Таким образом, в Соединенных Штатах, так гордящихся собой и своим счастьем, своим порядком и своей промышленной мощью, Горький не видел ничего, кроме лжи, пустоты и эксплуатации слабых сильными, бедных богатыми. И Европа, по его мнению, ничем не лучше. Куда податься, чтобы убежать от этого проклятия империализма и капитализма? После его атак против «французского буржуа и правительства, разрешившего Иудин заем», данного царю, не могло быть и речи о том, чтобы вернуться в Россию. С другой стороны, он так поносил в своих памфлетах народы Западной Европы, что и там был бы нежеланным гостем. Писатель-эмигрант Д. Философов резко написал об этом в своей статье «Конец Горького» в вышедшем в Париже журнале «Русская мысль»: возможно, Европа действительно ужасна, а может быть, кажется таковой, в особенности русскому, но Горький ругал ее таким тоном, выдав свое полное незнание истинного европейского духа, и, что самое главное, придал своей агрессии форму столь мало художественную, что всякий человек, даже самый пристрастный, испытывает неодолимое желание встать на защиту Европы; с опрометчивостью варвара Горький бросил оскорбление всей Франции: «Возлюбленная моя! Прими и мой плевок крови и желчи в глаза твои!» Но Франция не шелохнулась, а за Горького – стыдно. Человек, который потушил огонь своей души грязной водой материализма, только и может, что превратиться в самодовольного буржуа средней руки сам.

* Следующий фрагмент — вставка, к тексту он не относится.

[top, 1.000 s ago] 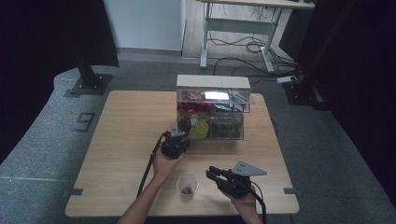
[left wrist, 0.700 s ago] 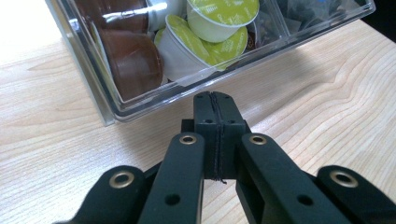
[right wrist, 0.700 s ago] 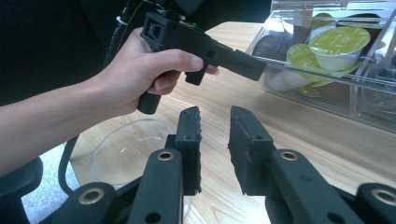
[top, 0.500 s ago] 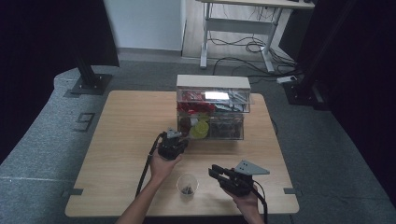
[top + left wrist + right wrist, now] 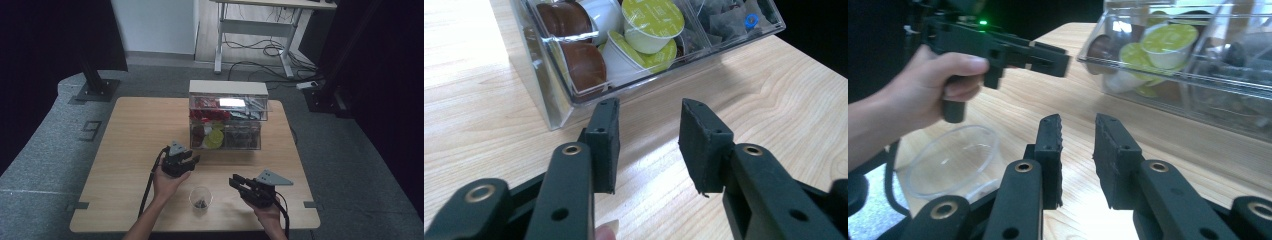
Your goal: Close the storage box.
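Though near, pods (image 5: 644, 30) beyond left claw (image 5: 649, 145)

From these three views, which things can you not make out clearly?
- Dark bits in the clear cup, high view: too small to identify.
- Upper drawer of the clear organizer, high view: glare washes out its contents.
- Dark sachets, left gripper view: cut off by the top edge.
- Right side of the organizer, right gripper view: reflections blur the contents.
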Motion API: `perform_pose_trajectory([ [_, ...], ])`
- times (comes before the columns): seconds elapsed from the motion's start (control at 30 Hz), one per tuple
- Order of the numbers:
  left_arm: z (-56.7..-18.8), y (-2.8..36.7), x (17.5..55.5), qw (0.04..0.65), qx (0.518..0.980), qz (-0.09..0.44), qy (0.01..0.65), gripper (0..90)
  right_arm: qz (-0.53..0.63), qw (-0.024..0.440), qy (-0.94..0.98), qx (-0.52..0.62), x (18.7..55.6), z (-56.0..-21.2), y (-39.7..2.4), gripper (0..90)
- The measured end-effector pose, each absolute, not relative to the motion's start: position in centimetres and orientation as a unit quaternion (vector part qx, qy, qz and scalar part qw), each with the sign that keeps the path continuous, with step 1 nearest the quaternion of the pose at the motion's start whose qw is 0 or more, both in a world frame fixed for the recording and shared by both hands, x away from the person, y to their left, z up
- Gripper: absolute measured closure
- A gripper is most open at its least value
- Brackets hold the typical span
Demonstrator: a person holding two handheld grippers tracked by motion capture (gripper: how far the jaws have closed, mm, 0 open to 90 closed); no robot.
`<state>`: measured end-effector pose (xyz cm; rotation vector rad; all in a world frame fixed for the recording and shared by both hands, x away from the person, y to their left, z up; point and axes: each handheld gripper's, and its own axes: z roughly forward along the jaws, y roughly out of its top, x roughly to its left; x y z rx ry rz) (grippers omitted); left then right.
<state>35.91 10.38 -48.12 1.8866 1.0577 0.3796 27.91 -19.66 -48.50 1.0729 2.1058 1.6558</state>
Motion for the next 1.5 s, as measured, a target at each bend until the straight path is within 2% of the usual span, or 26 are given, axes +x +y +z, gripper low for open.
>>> perform_pose_trajectory([
  [0.37,-49.0,13.6,33.6,0.45,0.767,0.158,0.43,53.7,0.553,0.141,0.721,0.393,28.6,-49.6,-21.9,67.1],
  [0.7,-50.3,15.9,31.6,0.442,0.766,0.162,0.437,50.8,0.529,0.152,0.724,0.416,28.9,-51.1,-23.9,59.2],
  [1.0,-51.9,17.2,30.2,0.435,0.765,0.159,0.447,50.2,0.501,0.149,0.726,0.447,28.7,-53.2,-26.2,53.4],
  [1.5,-54.4,18.6,28.4,0.392,0.784,0.155,0.456,48.7,0.443,0.16,0.743,0.476,28.5,-55.3,-27.7,42.9],
])
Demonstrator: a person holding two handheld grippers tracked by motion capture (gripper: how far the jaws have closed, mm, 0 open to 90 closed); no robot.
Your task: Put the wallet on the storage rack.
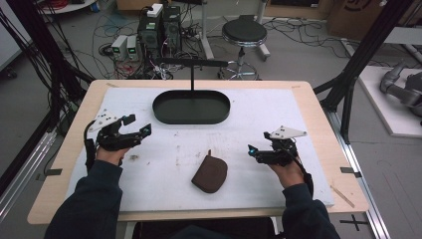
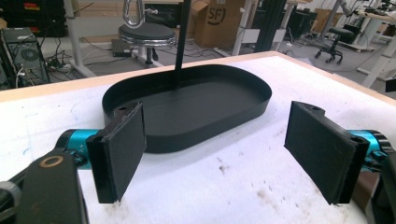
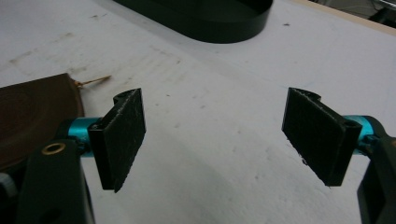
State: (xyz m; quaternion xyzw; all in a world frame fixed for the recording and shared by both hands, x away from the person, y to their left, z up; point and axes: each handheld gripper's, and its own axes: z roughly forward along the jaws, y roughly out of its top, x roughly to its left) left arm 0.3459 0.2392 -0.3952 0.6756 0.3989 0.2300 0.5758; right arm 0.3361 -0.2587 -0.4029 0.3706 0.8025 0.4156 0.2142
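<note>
A small brown zipped pouch (image 1: 210, 174) lies on the white mat, near the front centre; its edge and zip pull also appear at the left of the right gripper view (image 3: 32, 116). A black oval tray (image 1: 191, 121) sits at the back centre, with a thin black T-shaped post (image 1: 192, 74) rising from it. My left gripper (image 1: 139, 124) hovers open at the left, facing the tray (image 2: 187, 137), with nothing between its jaws (image 2: 219, 149). My right gripper (image 1: 259, 142) is open at the right of the pouch, also with nothing in it (image 3: 215, 135).
The white mat (image 1: 298, 114) covers most of the wooden table and carries brown stains. Behind the table stand a black stool (image 1: 244, 32), computer towers (image 1: 159, 25) and many floor cables. Black frame posts (image 1: 358, 55) rise at both sides.
</note>
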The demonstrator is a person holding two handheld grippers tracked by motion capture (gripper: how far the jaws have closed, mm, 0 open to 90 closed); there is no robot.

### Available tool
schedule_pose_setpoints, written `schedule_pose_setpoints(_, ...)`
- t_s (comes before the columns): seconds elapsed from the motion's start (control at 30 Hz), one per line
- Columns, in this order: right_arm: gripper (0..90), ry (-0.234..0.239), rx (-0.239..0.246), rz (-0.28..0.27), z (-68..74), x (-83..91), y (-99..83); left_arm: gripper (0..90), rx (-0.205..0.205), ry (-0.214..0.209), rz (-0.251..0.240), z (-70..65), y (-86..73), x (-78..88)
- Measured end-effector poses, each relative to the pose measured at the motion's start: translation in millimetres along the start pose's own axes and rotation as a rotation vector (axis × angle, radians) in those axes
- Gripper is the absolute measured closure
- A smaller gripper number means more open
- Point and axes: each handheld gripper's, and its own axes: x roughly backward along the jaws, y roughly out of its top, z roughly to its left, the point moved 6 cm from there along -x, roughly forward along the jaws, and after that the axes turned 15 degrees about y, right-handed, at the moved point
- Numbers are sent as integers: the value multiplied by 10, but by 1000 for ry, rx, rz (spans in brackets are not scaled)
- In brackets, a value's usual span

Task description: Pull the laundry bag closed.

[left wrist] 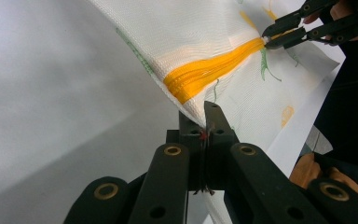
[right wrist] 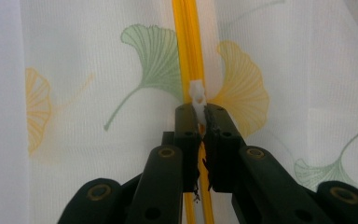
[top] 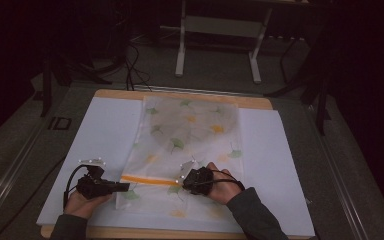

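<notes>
Mesh bag [top: 187, 150] with the ginkgo leaf print is lying flat in the middle of the white surface [top: 100, 135], long side running away from the person. It's got an orange zipper [top: 150, 179] running across it near the close end.

Left tongs [top: 125, 187] are pressed together on the bag's left edge, right by the end of the zipper. From the left gripper view you can see the fabric corner [left wrist: 193, 114] pinched between the black jaws and lifted a bit off the surface, with the orange zipper [left wrist: 209, 72] stretching away toward the other tongs [left wrist: 266, 39].

Right tongs [top: 182, 182] sit on the zipper line around the middle of the bag. In the right gripper view they're clamped on the little white zipper pull [right wrist: 197, 100], with the orange zipper [right wrist: 189, 46] running straight ahead between a green leaf [right wrist: 151, 51] and a yellow one [right wrist: 244, 93].

Both hands rest low on the surface at the near edge, tongs pointing toward each other along the zipper.
</notes>
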Motion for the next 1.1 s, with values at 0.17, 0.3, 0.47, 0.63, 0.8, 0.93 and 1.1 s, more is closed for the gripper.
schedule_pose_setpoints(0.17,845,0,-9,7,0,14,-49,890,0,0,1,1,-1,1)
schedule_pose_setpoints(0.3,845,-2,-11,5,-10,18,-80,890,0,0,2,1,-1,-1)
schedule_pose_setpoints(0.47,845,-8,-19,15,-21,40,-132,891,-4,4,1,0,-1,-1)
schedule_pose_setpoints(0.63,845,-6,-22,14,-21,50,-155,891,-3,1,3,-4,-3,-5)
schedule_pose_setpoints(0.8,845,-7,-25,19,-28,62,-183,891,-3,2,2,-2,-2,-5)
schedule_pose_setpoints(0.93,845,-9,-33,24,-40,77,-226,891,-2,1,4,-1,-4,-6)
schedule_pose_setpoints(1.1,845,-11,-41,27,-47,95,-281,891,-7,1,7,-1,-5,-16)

Поскольку практически единственной страной, которой Горький не бросил оскорблений, осталась Италия, именно там он и решил искать убежища. Прежде чем уехать из Штатов, на собрании американских рабочих он заявил, что собирается пересечь океан, чтобы по другую его сторону быть ближе к революции и продолжить работу во имя свободы.

30 сентября (13 октября)1906 года он, с Марией Андреевой, покинул Нью-Йорк, направляясь в Неаполь. Там он был принял итальянцами с триумфом. С трудом удерживаемая карабинерами, радостная толпа рвалась к отелю «Везувий», где остановился Горький, с криками: «Да здравствует Горький! Да здравствует великий писатель! Да здравствует русская революция!» 15 (28) октября 1906 года, во время одной конференции, он сказал своим внимательным слушателям, что, когда говорят о его революционной деятельности, он смущается от стыда, ведь в огромной армии русской революции он всего лишь простой солдат. Считая их горячий прием данью уважения революционной России, он поблагодарил их от себя, от лица своей родины и от лица мирового пролетариата.

Пять дней спустя он снова сел на корабль и направился на Капри. Это пристанище, на очень непродолжительное время, как он думал, стало, как вышло, ему домом на целых семь лет.